格安航空会社(LCC)最大手ベトジェットエア[VJC](Vietjet Air)はこのほど、米ボーイング社(Boeing)との間で、VJCが出資するタイのLCCタイ・ベトジェットエア(Thai Vietjet Air)へのボーイングB737型機50機の移管に関する合意書に調印した。
調印式には、ベトナムのファム・ミン・チン首相とタイのペートンタン・チナワット首相が出席した。
合意書によると、VJCは現在発注しているボーイングB737型機200機のうち50機をタイ・ベトジェットに移管する。初回納入は2025年10月を予定している。
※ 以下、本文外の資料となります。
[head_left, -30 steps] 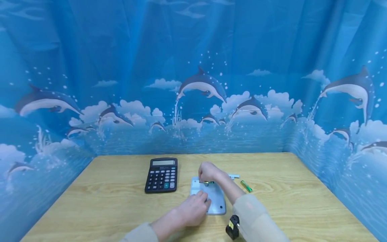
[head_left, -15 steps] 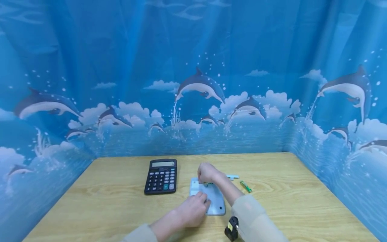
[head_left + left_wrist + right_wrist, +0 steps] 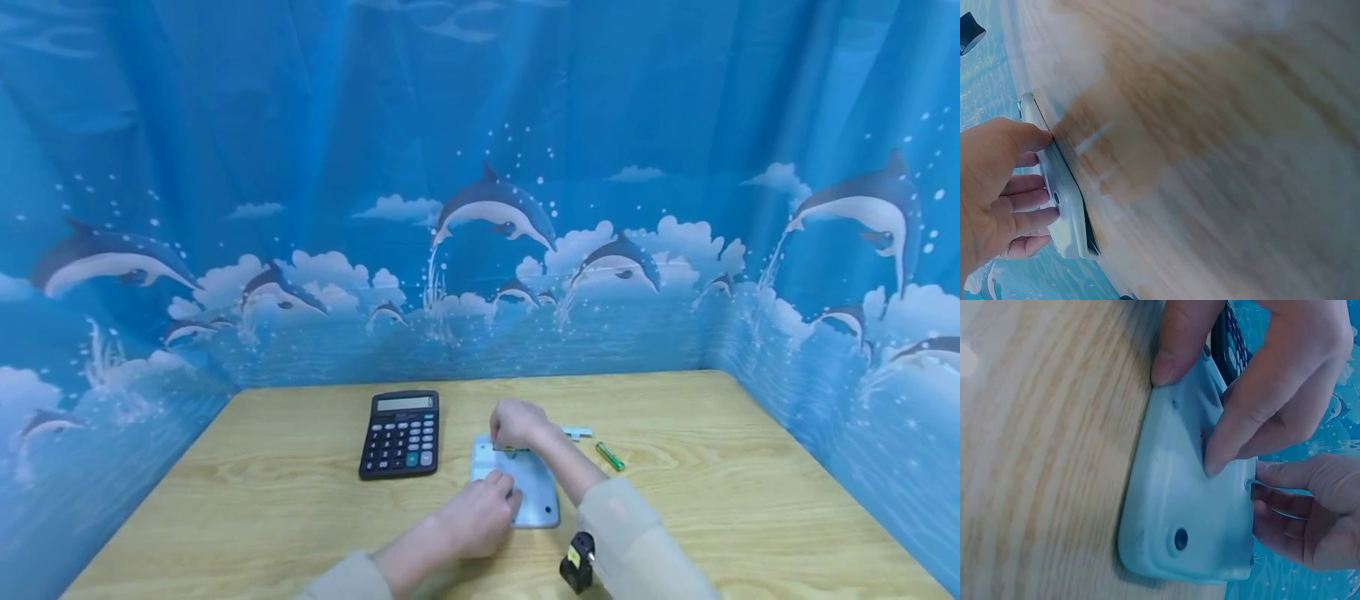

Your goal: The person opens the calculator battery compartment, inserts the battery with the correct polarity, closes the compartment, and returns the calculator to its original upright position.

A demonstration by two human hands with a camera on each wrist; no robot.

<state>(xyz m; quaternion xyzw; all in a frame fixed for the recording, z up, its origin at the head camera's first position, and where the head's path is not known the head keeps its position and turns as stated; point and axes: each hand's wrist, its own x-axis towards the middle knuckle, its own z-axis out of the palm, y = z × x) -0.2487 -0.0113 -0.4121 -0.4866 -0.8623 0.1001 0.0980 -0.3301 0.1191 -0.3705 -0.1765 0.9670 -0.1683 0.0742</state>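
As right hand arches, left touches casing

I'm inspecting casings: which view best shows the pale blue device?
Right wrist: the pale blue device appears largest, its dark round hole plain. Left wrist shows it nearly edge-on; head, small and partly covered.

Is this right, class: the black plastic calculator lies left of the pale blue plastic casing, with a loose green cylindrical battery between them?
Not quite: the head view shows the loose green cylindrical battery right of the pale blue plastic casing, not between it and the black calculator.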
この移管により、タイ・ベトジェットは国内外の路線網を大幅に拡大し、特にベトナム~タイ間およびアジア太平洋地域の主要都市間の接続強化が期待される。
また、ボーイング社はタイ・ベトジェットに対し、パイロットや整備士の訓練、機体整備サービスを含む包括的な技術支援パッケージも提供する予定で、安全かつ効率的な運航体制の構築を後押しする。
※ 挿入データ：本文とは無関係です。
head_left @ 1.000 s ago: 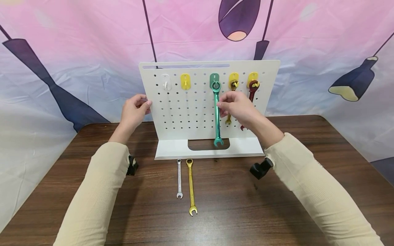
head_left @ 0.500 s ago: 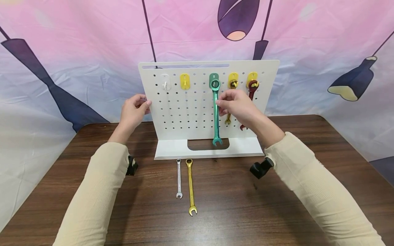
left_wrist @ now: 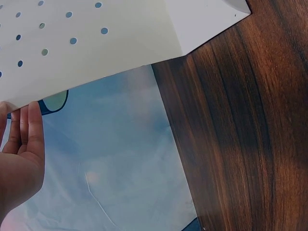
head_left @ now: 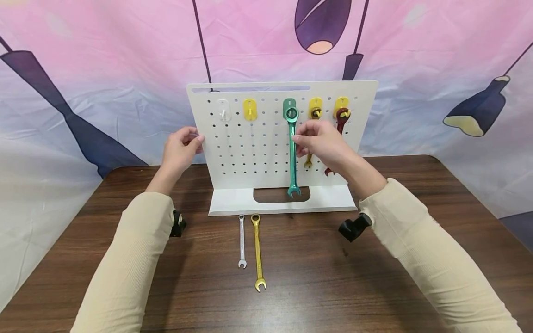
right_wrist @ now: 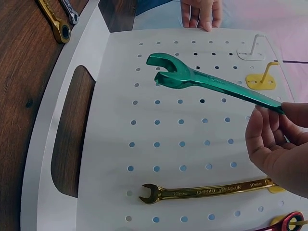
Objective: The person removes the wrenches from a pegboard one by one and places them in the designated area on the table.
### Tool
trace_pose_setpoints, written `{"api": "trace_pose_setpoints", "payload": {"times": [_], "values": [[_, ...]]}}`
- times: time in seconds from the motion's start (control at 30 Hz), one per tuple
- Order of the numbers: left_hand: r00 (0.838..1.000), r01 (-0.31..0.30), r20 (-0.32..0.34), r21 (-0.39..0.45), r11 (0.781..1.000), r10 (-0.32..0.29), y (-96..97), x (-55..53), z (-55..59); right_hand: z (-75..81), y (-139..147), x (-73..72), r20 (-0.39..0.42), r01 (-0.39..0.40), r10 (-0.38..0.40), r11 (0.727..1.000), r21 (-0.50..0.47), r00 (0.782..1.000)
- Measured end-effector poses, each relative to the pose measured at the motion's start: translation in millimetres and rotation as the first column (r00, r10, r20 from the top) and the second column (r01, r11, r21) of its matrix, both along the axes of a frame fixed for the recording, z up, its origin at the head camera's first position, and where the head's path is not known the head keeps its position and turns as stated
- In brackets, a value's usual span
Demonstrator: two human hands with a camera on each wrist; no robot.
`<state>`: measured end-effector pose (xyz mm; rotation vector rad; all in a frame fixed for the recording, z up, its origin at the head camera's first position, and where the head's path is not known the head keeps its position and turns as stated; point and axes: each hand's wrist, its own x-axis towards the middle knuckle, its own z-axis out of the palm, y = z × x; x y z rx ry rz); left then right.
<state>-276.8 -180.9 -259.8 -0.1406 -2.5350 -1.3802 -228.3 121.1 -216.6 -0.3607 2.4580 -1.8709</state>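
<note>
My right hand (head_left: 322,142) pinches a green combination wrench (head_left: 293,152) by its shaft, thumb in front. The wrench stands nearly upright before the white pegboard (head_left: 245,157), open end down. In the head view its ring end overlaps the green hook (head_left: 289,104). In the right wrist view, the open jaw end of the green wrench (right_wrist: 175,74) stands off the board. My left hand (head_left: 179,150) grips the pegboard's left edge between thumb and fingers. A gold wrench (right_wrist: 211,190) and a dark red wrench (head_left: 342,121) hang on yellow hooks to the right.
On the dark wooden table (head_left: 200,286) lie a small silver wrench (head_left: 242,240) and a longer gold wrench (head_left: 258,252), just before the board's base. A white hook (head_left: 224,111) and a yellow hook (head_left: 250,110) on the left bear nothing. A printed cloth (head_left: 104,92) hangs behind.
The green wrench has shifted very slightly left with my right hand, its ring end still in front of the green hook. My left hand keeps its grip on the board's edge.
</note>
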Motion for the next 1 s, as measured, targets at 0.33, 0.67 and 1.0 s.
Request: {"api": "trace_pose_setpoints", "payload": {"times": [0.33, 0.67, 1.0], "values": [[1.0, 0.0, 0.007, -0.011, 1.0, 0.0, 0.6, 1.8, 1.5, -1.1, 3, 1.0, 0.019, -0.023, 0.023, 1.0, -0.013, 1.0], [1.0, 0.0, 0.005, -0.006, 1.0, 0.0, 0.3, 1.3, 0.3, -6.3, 6, 6.5, 0.016, -0.041, 0.041, 0.999, 0.028, 0.999], [1.0, -0.004, 0.006, -0.005, 1.0, 0.004, 0.6, 0.9, 0.2, -25.8, 8, 7.4, 0.084, -0.09, 0.091, 0.996, -0.015, 0.992]]}}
タイ・ベトジェットは2014年の設立で、バンコクのスワンナプーム国際空港を拠点に、国内外33路線を運航しており、日本、中国、インド、カンボジアなどの都市とも接続するなど、これまでに3000万人以上の乗客を輸送してきた。
2025年5月時点で、タイ・ベトジェットの保有機材はエアバスA320型機12機、A321型機6機の計18機。今後のボーイング機導入により、同社のフリート(航空機材群)は加速的に拡大する見込みだ。
なお、タイ航空当局によると、2024年時点でタイ・ベトジェットは国内市場シェアの14.2%を占め、タイ・エアアジア(Thai AirAsia、36.9%)、ノックエア(Nok Air、14.6%)に次ぐ第3位となっており、バンコク・エアウェイズ(Bangkok Airways)やタイ・ライオンエア(Thai Lion Air)などの既存の大手航空会社を上回っている。